A second trader saw the bonds closing Friday at 60 bid, 62 offered.

Nortel holds around 90

A trader saw Nortel Networks Corp.'s 10¾% notes due 2016 at 90 bid, 91 offered, about the level to which the bankrupt Toronto-based communications equipment manufacturer's bonds had fallen to on Thursday, when they lost between 1½ and 2 points after mediation efforts trying to hammer out a formula for the allocation of the sale proceeds of Nortel's various business and asset divestitures had failed, raising the possibility of "significant" additional delays in distributed the asset proceeds to the creditors.

On Friday, there was some potentially positive news, with reports that Research In Motion Ltd., the maker of the popular BlackBerry smartphone devices, is considering making a bid for Nortel's portfolio of wireless technology patents which would exceed the $900 million offer already on the table from Google Inc., the designated stalking-horse bidder.

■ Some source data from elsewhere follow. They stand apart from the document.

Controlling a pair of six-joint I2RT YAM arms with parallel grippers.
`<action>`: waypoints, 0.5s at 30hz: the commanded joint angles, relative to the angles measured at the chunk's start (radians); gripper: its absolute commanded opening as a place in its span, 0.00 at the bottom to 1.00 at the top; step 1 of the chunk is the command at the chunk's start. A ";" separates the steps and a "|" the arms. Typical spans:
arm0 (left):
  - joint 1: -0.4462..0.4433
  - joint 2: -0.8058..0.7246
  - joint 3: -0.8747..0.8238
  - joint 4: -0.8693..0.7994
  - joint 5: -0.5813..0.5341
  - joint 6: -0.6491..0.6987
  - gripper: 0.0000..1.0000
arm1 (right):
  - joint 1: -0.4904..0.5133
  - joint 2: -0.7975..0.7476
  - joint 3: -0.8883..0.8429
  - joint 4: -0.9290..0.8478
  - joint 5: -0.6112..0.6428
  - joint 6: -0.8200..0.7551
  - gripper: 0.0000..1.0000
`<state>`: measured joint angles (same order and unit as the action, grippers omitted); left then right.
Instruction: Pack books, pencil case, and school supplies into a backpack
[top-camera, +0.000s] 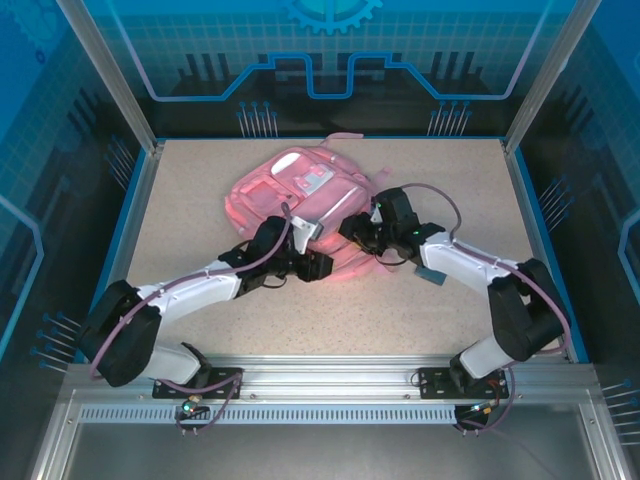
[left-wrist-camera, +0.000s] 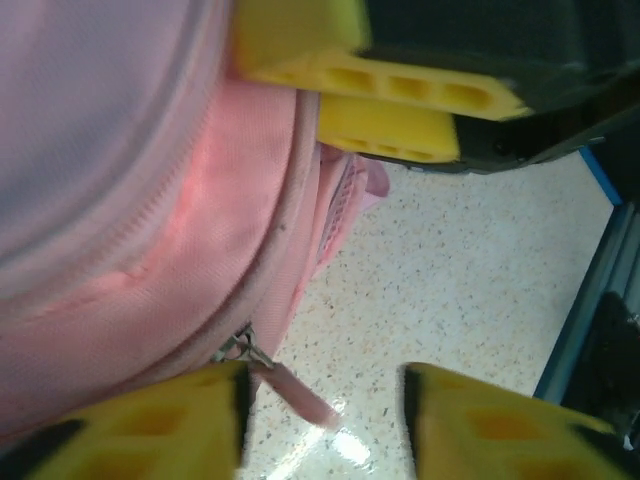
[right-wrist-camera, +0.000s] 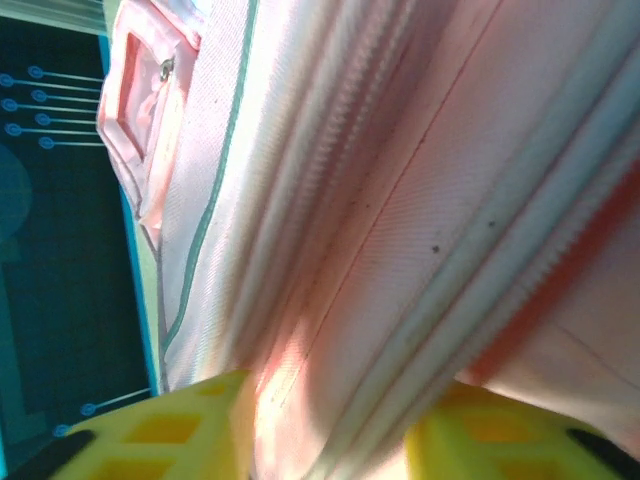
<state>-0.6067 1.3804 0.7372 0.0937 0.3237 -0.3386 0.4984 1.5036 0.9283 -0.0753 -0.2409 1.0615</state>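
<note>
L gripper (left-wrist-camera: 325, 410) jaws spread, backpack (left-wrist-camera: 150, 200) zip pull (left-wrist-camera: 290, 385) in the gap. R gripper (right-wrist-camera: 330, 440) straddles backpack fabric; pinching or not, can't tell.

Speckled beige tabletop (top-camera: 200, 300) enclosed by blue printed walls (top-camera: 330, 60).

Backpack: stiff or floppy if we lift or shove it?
Likely floppy: the backpack is soft fabric lying slumped on the table, so a one-point lift would probably sag. Pushed, it may bunch rather than slide. Its zipper pull dangles and could snag.
</note>
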 joint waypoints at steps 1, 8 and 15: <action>0.062 -0.085 -0.002 -0.029 0.072 -0.076 0.60 | -0.015 -0.102 -0.002 -0.174 0.078 -0.146 0.51; 0.178 -0.222 -0.012 -0.193 -0.040 -0.161 0.84 | 0.112 -0.192 0.028 -0.394 0.292 -0.414 0.55; 0.242 -0.242 -0.011 -0.257 -0.164 -0.269 0.90 | 0.321 -0.074 0.117 -0.415 0.421 -0.536 0.50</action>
<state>-0.3767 1.1526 0.7330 -0.1013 0.2260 -0.5415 0.7658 1.3724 0.9878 -0.4393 0.0834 0.6231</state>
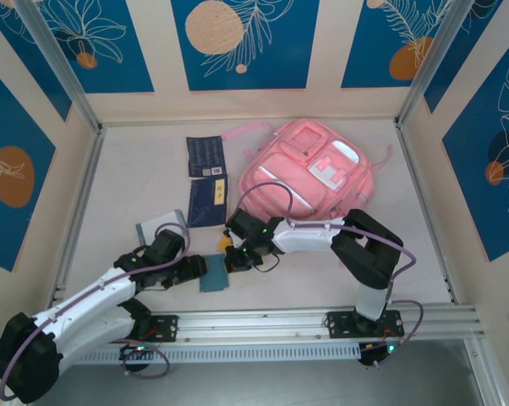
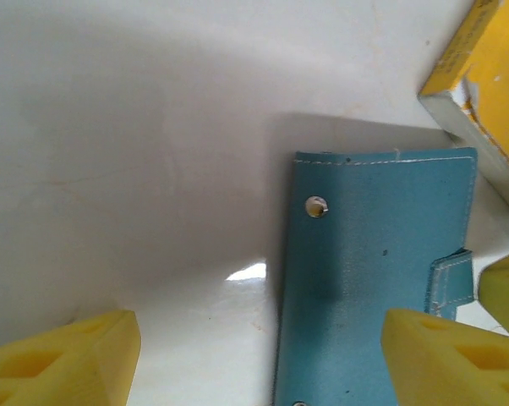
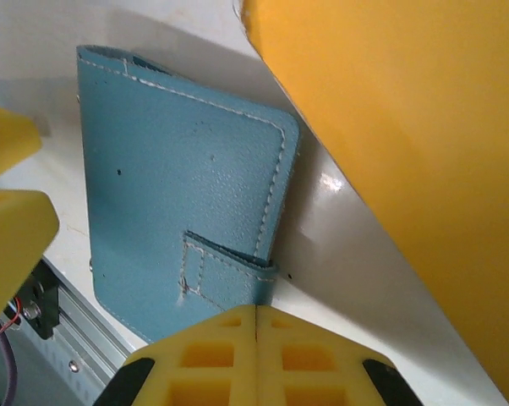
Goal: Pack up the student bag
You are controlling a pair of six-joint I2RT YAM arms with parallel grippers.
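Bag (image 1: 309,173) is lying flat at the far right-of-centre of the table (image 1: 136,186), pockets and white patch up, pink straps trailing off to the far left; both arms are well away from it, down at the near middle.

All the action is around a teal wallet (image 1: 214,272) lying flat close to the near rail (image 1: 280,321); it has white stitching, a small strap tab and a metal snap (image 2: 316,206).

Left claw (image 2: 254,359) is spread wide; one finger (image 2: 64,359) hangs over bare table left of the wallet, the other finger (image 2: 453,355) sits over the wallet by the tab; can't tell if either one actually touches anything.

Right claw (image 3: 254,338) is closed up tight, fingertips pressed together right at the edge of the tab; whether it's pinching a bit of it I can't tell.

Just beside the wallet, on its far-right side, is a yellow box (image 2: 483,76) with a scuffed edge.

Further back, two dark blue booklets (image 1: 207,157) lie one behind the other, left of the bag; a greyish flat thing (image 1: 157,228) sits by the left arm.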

RIM is said to be considering working with other technology companies in an effort to buy control of the 6,000 Nortel technology patents in order to block Google from strengthening its already- commanding position in the high-tech world. Some of the patents in question are already used under license in BlackBerrys, as well as phones that run on Google's Android operating system

Under the rules of the bankruptcy auction, if RIM decides to challenge Google, it would have to bid at least $929 million for the patent portfolio. Subsequent bids from either company or from any other entrants must then increase in increments of at least $5 million.